### TASK DIRECTIONS
Each line below from the line with "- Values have" to the line with "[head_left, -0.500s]" must be copied exactly, including those two, and no picture may appear in the copy.

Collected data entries
Start of Block

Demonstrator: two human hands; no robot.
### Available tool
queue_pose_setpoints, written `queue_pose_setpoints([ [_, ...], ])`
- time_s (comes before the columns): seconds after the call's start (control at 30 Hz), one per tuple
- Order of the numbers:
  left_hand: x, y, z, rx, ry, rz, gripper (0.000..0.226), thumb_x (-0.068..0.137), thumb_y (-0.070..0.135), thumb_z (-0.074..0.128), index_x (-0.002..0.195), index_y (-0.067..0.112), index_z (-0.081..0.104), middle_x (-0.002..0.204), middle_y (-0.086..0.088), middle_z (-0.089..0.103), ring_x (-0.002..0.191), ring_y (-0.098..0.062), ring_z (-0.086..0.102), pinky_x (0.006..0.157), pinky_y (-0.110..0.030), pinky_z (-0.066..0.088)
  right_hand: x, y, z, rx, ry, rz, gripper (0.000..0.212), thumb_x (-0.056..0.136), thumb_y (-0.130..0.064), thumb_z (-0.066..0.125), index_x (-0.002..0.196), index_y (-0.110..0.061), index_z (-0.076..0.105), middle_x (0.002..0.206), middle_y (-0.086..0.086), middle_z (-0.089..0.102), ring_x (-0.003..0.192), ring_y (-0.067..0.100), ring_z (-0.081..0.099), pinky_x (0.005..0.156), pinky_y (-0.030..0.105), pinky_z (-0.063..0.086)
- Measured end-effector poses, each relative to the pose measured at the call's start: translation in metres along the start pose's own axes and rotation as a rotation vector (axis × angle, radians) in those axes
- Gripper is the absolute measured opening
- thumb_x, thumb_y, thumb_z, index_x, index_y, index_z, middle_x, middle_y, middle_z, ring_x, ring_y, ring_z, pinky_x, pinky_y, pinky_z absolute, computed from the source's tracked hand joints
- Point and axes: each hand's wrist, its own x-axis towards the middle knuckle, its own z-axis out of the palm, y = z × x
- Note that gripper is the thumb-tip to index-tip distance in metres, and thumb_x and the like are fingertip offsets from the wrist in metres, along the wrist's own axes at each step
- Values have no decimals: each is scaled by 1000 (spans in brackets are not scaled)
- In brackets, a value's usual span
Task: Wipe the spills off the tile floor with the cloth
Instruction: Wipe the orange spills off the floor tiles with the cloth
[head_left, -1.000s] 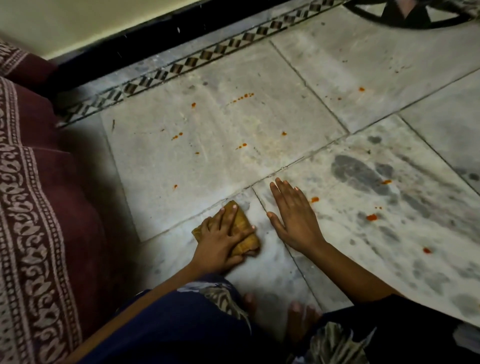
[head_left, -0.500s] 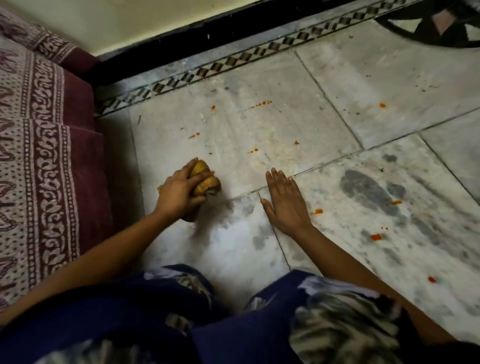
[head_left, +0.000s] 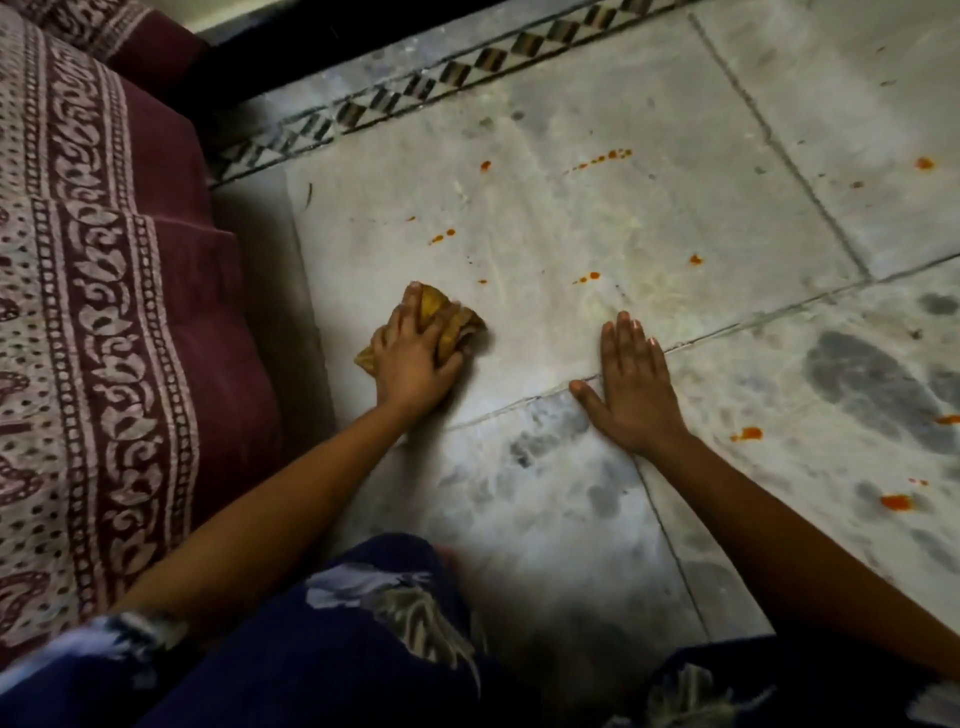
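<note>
Hands of a crouching person are working a pale marble tile floor (head_left: 597, 218) dotted with orange-red spills (head_left: 602, 156). Taking the grout line (head_left: 753, 322) that is running across the tiles as the landmark: the left hand (head_left: 413, 358) is pressing down just beyond that line, its fingers curling over a crumpled mustard-yellow cloth (head_left: 452, 319) and gripping it against the tile, with corners of the cloth poking out past the fingertips and behind the palm. The right hand (head_left: 631, 389) is lying flat and spread wide across the same line, palm on the near tile and fingertips reaching onto the far one, holding nothing and bracing on the stone. Beyond the line, small drips are lying scattered ahead of the cloth and apart from it; on the near side of the line, larger blots (head_left: 896, 501) are sitting to the right of the right forearm among dark grey mottling in the marble. Far beyond the line, a black-and-white diamond border strip (head_left: 415, 88) is edging the floor. A maroon patterned bedspread (head_left: 104, 312) is hanging down at the line's left end, and dark blue printed clothing (head_left: 337, 649) is filling the foreground.
</note>
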Motion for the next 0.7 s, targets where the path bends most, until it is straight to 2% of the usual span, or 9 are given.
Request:
queue_pose_setpoints([
  [0.1, -22, -5, 10, 48, -22, 194, 63, 83, 64, 29, 142, 42, 30, 158, -8, 0, 143, -32, 10, 112, -48, 6, -2, 1, 5, -29, 3, 11, 87, 84, -64, 10, 148, -5, 5, 156, 15, 0, 144, 26, -1, 113, 32, -9],
  [0.2, -32, -35, 7, 101, -39, 344, 60, 85, 59, 31, 142, 40, 30, 157, -12, 7, 142, -35, 14, 111, -54, 9, -3, -2, 2, -35, -8, 17, 86, 85, -62, 13, 148, -4, 5, 156, 17, 1, 144, 27, 0, 113, 32, -7],
  [0.27, -26, -49, 2, 109, -40, 259, 60, 84, 60, 30, 141, 41, 32, 157, -12, 8, 141, -38, 15, 110, -56, 8, -3, -2, -1, -41, -7, 18, 86, 85, -62, 13, 148, -3, 5, 156, 17, 0, 144, 27, -1, 113, 32, -7],
  [0.37, -1, -51, -9, 100, -83, 118, 60, 83, 62, 29, 141, 47, 26, 158, -10, 0, 142, -39, 8, 110, -56, 7, -5, -6, -4, -40, -41, 47, 89, 82, -64, 10, 148, -4, 3, 156, 17, -2, 145, 26, -3, 112, 30, -9],
  [0.47, 24, -32, -14, 82, -142, 91, 57, 89, 59, 37, 143, 47, 20, 158, -10, -7, 143, -36, 0, 111, -54, 2, -3, -10, -9, -33, -116, 89, 99, 74, -70, 4, 148, -5, -1, 156, 16, -7, 145, 26, -6, 114, 32, -8],
  [0.53, 20, -17, -12, 118, -189, 180, 58, 90, 59, 36, 144, 46, 18, 158, -10, -8, 144, -34, -3, 112, -53, -2, -1, -11, -17, -31, -210, 112, 101, 74, -72, 7, 148, -4, -3, 156, 16, -10, 145, 26, -7, 115, 35, -5],
  [0.6, 3, -14, -9, 142, -218, 325, 61, 88, 63, 29, 144, 44, 17, 158, -9, -7, 144, -32, -2, 112, -51, -3, 1, -10, -25, -56, -269, 117, 92, 83, -66, 16, 148, -4, -4, 156, 16, -11, 145, 26, -7, 115, 34, -5],
  [0.7, -29, -38, -7, 163, -193, 504, 62, 86, 63, 25, 144, 42, 20, 158, -8, 0, 144, -32, 7, 112, -51, 0, 1, -7, -30, -44, -167, 124, 87, 84, -59, 15, 147, -1, -3, 156, 17, -9, 145, 26, -6, 115, 34, -5],
])
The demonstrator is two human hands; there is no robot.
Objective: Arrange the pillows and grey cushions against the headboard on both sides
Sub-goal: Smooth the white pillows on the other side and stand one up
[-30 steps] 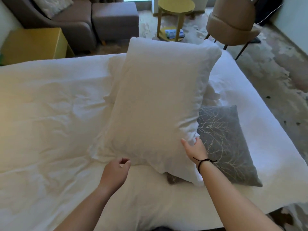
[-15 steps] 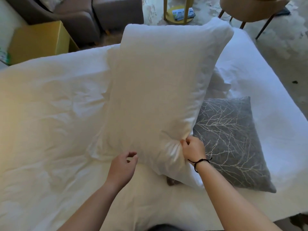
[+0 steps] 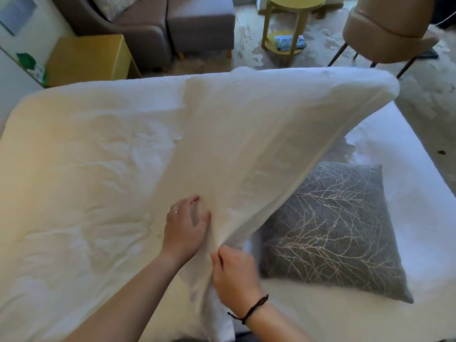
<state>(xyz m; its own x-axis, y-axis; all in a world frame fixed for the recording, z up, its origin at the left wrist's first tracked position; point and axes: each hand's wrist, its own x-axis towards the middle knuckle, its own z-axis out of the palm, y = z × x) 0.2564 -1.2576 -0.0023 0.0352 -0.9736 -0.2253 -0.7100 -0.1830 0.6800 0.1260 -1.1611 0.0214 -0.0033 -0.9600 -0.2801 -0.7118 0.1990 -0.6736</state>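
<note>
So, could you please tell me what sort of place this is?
Probably a hotel room or bedroom: a bed made up in white linen, with a white pillow and grey cushion on it, and beyond it a grey armchair, a yellow side table and a tan chair.

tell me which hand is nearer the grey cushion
Right. The right hand pinches the white pillow just beside the grey cushion; the left hand rests on the pillow farther away.
</note>
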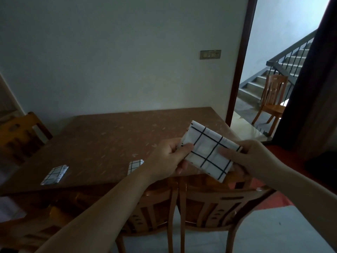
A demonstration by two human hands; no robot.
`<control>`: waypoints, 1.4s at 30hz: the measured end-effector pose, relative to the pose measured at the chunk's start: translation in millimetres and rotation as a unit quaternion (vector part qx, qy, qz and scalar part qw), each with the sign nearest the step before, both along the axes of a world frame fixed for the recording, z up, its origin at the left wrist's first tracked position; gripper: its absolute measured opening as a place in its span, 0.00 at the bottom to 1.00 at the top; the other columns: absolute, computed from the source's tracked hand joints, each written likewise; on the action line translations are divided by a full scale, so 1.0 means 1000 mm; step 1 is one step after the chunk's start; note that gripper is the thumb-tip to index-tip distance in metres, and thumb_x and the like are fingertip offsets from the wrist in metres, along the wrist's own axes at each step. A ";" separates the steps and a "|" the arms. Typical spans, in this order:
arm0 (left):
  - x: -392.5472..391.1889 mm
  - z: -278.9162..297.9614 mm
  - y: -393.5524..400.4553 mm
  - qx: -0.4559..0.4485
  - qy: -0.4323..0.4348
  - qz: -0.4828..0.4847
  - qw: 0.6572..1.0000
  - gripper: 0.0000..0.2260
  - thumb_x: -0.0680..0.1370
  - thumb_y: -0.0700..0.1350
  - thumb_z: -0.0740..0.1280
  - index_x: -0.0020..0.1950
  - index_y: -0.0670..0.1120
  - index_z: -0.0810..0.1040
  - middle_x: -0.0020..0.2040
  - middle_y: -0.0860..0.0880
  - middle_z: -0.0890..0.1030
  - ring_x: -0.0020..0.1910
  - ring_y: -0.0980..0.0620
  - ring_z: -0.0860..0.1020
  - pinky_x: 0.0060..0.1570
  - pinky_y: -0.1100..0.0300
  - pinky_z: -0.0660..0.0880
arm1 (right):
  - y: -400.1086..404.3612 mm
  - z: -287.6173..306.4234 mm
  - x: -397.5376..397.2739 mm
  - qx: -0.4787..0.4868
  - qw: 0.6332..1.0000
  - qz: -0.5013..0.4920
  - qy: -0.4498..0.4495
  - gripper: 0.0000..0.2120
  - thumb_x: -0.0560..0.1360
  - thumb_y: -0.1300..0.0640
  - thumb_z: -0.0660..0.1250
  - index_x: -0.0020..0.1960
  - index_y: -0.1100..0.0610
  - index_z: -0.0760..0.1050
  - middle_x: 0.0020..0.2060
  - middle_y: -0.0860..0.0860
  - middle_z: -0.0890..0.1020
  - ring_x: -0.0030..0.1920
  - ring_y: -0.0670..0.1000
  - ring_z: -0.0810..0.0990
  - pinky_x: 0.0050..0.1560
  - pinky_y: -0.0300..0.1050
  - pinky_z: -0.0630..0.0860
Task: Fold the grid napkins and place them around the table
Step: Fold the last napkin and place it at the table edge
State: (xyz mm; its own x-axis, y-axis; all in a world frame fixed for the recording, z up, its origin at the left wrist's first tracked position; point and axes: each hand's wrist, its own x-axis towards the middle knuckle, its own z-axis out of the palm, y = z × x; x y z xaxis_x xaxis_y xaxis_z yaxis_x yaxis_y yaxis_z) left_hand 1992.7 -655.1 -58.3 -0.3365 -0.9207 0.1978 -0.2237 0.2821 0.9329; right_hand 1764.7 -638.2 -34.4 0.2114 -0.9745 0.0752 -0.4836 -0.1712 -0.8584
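Note:
A folded white napkin with a black grid is held in the air above the near right corner of the brown table. My left hand pinches its left end, thumb on top. My right hand pinches its right end the same way. Two more folded grid napkins lie flat along the table's near edge: one at the near left, the other near the middle, partly hidden behind my left wrist.
Two wooden chairs are pushed in at the table's near side below my hands. Another chair stands at the left end. A doorway at the right leads to a staircase and a fourth chair. A dark curtain hangs at the far right.

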 end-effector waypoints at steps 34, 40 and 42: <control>0.305 0.006 0.106 0.019 0.079 0.291 0.953 0.06 0.79 0.49 0.68 0.47 0.48 0.83 0.38 0.56 0.82 0.39 0.58 0.80 0.39 0.66 0.76 | 0.044 -0.004 0.330 0.102 0.977 0.136 -0.131 0.06 0.74 0.56 0.69 0.47 0.59 0.81 0.38 0.55 0.87 0.40 0.54 0.86 0.44 0.48 0.81; 0.406 0.000 0.137 0.103 0.013 0.255 0.961 0.07 0.77 0.53 0.70 0.44 0.51 0.80 0.38 0.54 0.84 0.39 0.53 0.83 0.40 0.59 0.75 | 0.056 -0.001 0.428 0.023 0.987 0.127 -0.092 0.10 0.78 0.58 0.66 0.38 0.57 0.81 0.27 0.49 0.81 0.29 0.48 0.79 0.35 0.42 0.76; 0.430 -0.008 0.143 0.101 -0.014 0.248 0.963 0.08 0.77 0.52 0.70 0.42 0.50 0.77 0.34 0.55 0.82 0.35 0.54 0.82 0.37 0.61 0.73 | 0.057 -0.005 0.460 0.000 0.989 0.125 -0.075 0.09 0.79 0.56 0.64 0.42 0.55 0.80 0.28 0.47 0.80 0.28 0.45 0.77 0.33 0.42 0.73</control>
State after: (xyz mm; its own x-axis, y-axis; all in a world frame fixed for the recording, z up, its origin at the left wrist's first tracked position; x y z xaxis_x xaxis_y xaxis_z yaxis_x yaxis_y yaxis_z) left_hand 2422.6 -512.1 -66.0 0.1520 -0.9884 -0.0040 -0.3098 -0.0515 0.9494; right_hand 2224.5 -581.1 -38.9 0.4326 -0.8930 0.1244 -0.2931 -0.2698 -0.9172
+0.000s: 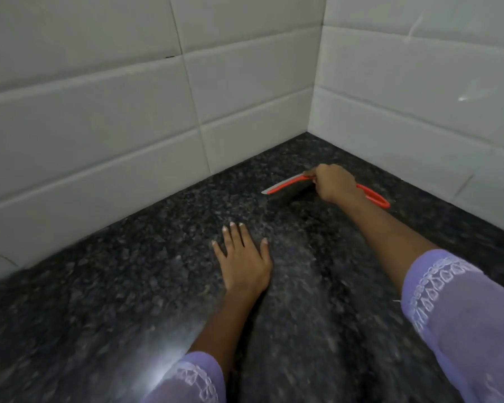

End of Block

### THE ANSWER
- Values have no decimals: each is scaled by 1000 (spans in brackets are not scaled)
- In brackets, a value's usual span
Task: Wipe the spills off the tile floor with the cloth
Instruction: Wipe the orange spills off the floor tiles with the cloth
[head_left, -1.000s] 
[head_left, -0.500s] 

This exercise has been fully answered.